No one’s talking about government funding here, or defense, or some other thing sacred to the old guard of the GOP. At issue is an essentially lawless administration seeding the court with the types of judges who will uphold their lawlessness. Why cooperate in that?

Weak-kneed Republicans might suggest not cooperating with the Democrats on this issue would be poor form or set a bad precedent. Those Republicans might need reminding that mild-mannered Brett Kavanaugh was falsely accused of being a serial rapist in front of the entire country. Poor form? Bad precedents? In the context of today’s political battles, those ideas hold little sway.

And let no man mention “normalcy.”

There are no more “live pairs,” wherein past senators have refrained from voting themselves to give opposing colleagues the courtesy of a necessary absence.
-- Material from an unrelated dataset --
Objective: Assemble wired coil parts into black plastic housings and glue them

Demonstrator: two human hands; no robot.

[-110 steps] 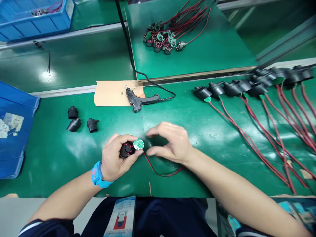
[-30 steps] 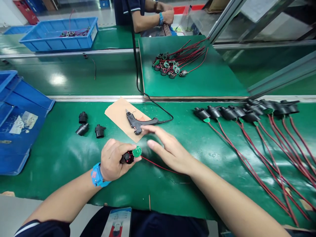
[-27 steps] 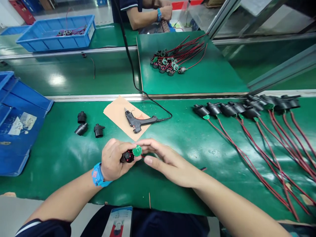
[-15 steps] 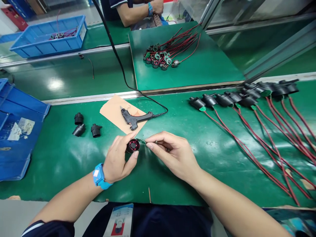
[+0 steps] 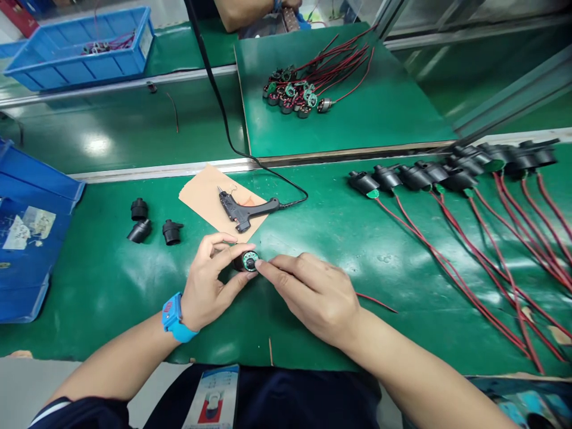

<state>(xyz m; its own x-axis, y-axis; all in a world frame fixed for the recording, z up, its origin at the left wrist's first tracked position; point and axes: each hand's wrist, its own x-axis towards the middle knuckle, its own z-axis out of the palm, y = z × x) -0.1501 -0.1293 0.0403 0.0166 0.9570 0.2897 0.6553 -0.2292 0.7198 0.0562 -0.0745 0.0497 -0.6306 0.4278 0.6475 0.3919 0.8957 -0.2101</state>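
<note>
My left hand (image 5: 214, 271) grips a small round black motor (image 5: 240, 262) between thumb and fingers, its open end turned toward my right hand. A green ring-shaped circuit board (image 5: 251, 256) lies at that end face. My right hand (image 5: 313, 292) is closed, with its fingertips on the board's right edge; its thumb is mostly hidden. From beneath that hand a red wire (image 5: 378, 302) runs out to the right. Behind my hands, a black glue gun (image 5: 250, 213) lies on a tan sheet of cardboard (image 5: 203, 193).
Three black caps (image 5: 171, 232) stand on the left of the green table (image 5: 111, 286), beside blue bins (image 5: 31, 256). Black housings with red wires (image 5: 415, 177) line the right. Wired motors (image 5: 290, 98) lie on a raised board; a co-worker's arm (image 5: 250, 12) is beyond.
The green circuit board, held apart beside the motor before, is now against its end face. My right hand has turned over and moved in; a red wire now shows beyond it.
</note>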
That tradition has passed on.

Yes, senators have died in office or resigned mid-Congress before and their replacements have often been accomplished by simple consent, but first, no senator has ever asked to be temporarily replaced, and second, those were normal times. We’re beyond those now; and not only because of Kavanaugh or the sexual accusations against Clarence Thomas or even the religious interrogation of Justice Amy Coney Barrett, but because this Democratic Senate has declined to even deliberate on judicial nominees. There’s been no debate, no regular order, on the White House’s list of new judges — just a simple vote to move them through.

With what evidence can any Republican claim they would be given the same quarter if one of them threw themselves upon their colleagues’ mercy? The party that voted to impeach President Donald Trump twice was disciplined and committed in its opposition to his judicial nominees.

Even today, if left-wing activists and their allies in the press had their way, the courteous tradition of the “blue slip” (which allows senators to hold up nominees from their own states) would be abolished.

Congressional observers might point to the previous Senate, which was tied and so voted to allow for nominees to be discharged from committee even if the vote was locked in a tie, but that rule was agreed to only for that Congress and is no longer in effect. Because of this, Democrats need a majority to work the committee.

Without any procedural normalcy, returned comitatus, or shared judicial philosophies, there are no reasons to continue to cooperate with the president’s judicial agenda. And without Republican collaboration, that agenda will stall.

Politico’s liberal D.C. newsletter, Playbook, predicted Republican intransigence could lead to two different outcomes: pressure for Feinstein’s resignation, or Democrats rallying “to her defense.”

To that, a casual observer of the past seven years of vicious Democratic politics might respond: “let them rally.” The reality is Republicans have nothing to lose from resisting Democrats’ push to replace Feinstein, and everything to gain. This battle is far too deep in the weeds for independent voters to care, Democratic voters are already motivated against Republicans enough, and Republican voters are inclined to reward a little courage in the fight.

The GOP didn’t make this situation: The Democrats put an 89-year-old woman and an emotionally and mentally traumatized man into the U.S. Senate in the name of pure power politics. That play is not working out for them. Republicans can let them rally away, but they’d be fools to let them confirm.